* Task directions
Set down, please, exactly the lines below that run from the line with "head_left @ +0" to the line with "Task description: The", both lines included.

* Information supplied

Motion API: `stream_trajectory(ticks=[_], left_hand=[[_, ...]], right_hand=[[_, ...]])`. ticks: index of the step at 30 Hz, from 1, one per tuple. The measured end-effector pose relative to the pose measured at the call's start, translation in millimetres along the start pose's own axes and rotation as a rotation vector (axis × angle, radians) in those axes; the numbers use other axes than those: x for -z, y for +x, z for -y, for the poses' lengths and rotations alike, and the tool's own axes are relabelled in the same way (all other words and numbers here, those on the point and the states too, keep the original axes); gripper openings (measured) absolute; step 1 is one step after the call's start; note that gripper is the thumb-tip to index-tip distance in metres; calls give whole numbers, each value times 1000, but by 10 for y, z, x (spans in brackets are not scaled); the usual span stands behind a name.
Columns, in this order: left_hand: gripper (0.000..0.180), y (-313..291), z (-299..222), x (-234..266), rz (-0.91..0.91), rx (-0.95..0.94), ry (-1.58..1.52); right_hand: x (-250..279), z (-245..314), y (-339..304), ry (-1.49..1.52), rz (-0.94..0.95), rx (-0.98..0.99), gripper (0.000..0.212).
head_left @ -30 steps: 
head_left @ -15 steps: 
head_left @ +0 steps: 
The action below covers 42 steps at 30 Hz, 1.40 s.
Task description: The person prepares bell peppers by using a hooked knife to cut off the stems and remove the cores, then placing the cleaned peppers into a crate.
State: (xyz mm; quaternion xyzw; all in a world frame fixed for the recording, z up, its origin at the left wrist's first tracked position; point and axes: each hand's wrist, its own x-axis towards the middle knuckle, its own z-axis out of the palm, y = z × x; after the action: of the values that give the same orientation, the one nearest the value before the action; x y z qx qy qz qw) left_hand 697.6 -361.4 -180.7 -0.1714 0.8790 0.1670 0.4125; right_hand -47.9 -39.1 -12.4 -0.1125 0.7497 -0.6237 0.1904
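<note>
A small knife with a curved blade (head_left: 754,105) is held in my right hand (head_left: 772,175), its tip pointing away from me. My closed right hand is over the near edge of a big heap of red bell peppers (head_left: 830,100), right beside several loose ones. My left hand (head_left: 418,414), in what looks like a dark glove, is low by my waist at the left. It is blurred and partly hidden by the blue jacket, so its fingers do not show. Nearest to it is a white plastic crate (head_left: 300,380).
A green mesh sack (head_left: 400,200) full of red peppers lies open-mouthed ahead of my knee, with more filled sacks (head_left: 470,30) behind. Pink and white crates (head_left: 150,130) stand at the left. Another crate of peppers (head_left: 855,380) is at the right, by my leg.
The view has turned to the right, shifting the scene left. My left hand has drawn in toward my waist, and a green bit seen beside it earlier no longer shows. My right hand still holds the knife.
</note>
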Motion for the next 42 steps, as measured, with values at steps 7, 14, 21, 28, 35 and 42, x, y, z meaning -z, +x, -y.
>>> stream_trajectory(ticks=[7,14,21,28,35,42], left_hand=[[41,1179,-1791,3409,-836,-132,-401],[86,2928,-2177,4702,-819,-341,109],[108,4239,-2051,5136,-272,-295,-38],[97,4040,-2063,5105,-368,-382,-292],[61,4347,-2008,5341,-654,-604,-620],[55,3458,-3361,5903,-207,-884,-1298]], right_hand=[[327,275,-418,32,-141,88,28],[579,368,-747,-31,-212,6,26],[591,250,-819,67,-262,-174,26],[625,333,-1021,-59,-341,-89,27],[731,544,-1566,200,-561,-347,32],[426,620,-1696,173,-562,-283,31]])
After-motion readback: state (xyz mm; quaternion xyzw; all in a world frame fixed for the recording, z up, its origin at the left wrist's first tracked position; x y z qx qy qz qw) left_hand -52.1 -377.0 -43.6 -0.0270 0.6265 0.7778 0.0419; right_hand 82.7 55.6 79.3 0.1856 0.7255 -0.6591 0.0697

* Exercise answer
head_left @ +0 steps: 
The action below covers 42 steps at 30 Hz, 1.40 s.
Task description: The person prepares bell peppers by using a hooked knife to cut off the stems and remove the cores, then placing the cleaned peppers into a crate.

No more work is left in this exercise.